Sie stand in der offenen Salontür und zeigte es ihm. Die Hände des Fischers waren rauh und vernarbt gewesen und die Handrücken von Altersflecken übersät, und dennoch wollte sie, wenn sie ihm zusah, seine Bewegungen imitieren. Ihre Unterhaltungen glichen denen von Kindern, und sie hatte oft gedacht, daß man von einem alten Mann und einem Kind, die sich nur oberflächlich kannten, nicht mehr verlangen sollte.
"Du warst einsam damals", sagte ihr Vater.
"Es macht nichts, wenn man ein bißchen einsam ist."

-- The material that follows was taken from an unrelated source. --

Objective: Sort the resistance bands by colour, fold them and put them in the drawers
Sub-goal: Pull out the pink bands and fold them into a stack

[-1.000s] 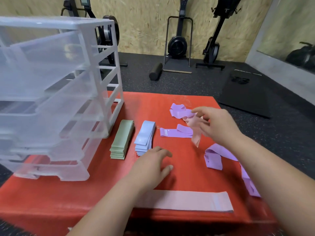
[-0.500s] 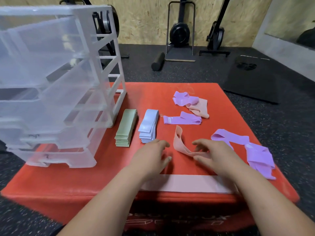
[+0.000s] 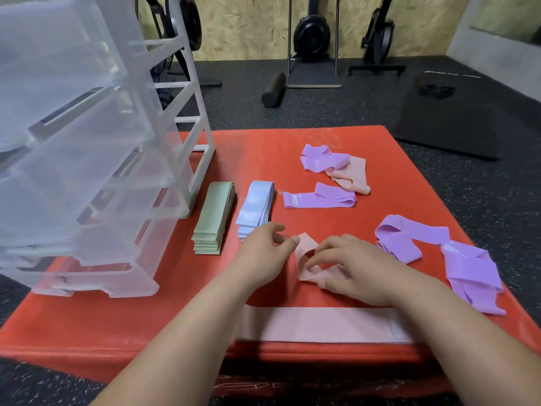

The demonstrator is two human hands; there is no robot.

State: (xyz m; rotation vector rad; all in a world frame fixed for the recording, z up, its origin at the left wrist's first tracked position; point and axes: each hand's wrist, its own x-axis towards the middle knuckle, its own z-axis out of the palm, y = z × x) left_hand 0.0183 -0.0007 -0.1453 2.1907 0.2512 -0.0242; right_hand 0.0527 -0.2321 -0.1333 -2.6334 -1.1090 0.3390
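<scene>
A crumpled pink band [image 3: 307, 260] lies on the red mat [image 3: 123, 323] between my hands. My left hand [image 3: 263, 256] pinches its upper left corner between thumb and finger. My right hand [image 3: 355, 266] rests on its right part with curled fingers holding the fabric. A flat pink band [image 3: 325, 324] lies along the mat's near edge under my forearms. Folded green bands [image 3: 213, 218] and folded blue bands [image 3: 255, 210] sit in stacks beside the clear plastic drawer unit [image 3: 87, 159]. Loose purple bands lie at the back [image 3: 320, 159], in the middle [image 3: 319, 197] and at the right [image 3: 456, 262].
Another pink band [image 3: 352, 177] lies partly under the back purple one. Beyond the mat are dark gym flooring, a black foam roller [image 3: 273, 89], exercise machines by the wooden wall and a black floor mat [image 3: 456, 118].
My right hand carried the pink band from the back pile down to the mat's middle. Both hands now hold it there, and my left hand has moved right onto its corner.
</scene>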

"Tja nun, vielleicht nicht."
Versonnen legte er das Buch auf den Tisch zurück, der Lederrücken schlackerte an der Stelle, wo er sich gelöst hatte. Es war Le Fanus 'Irisches Leben', und eine Stromrechnung steckte als Lesezeichen darin. Einen Augenblick lang ruhte seine Hand auf dem zerfledderten Leder, und, wie so oft, konnte man ihm seine Gedanken nicht vom Gesicht ablesen. Es war ihm nicht entgangen, daß es eine Frau gab, auf die sie eifersüchtig war; er wußte, daß sie nicht mehr so darunter litt wie früher. Aber nichts davon wurde jemals angesprochen.
"Wirst du eines Tages den Friedhof in der Schweiz besuchen, Lady? Und Montemarmoreo?"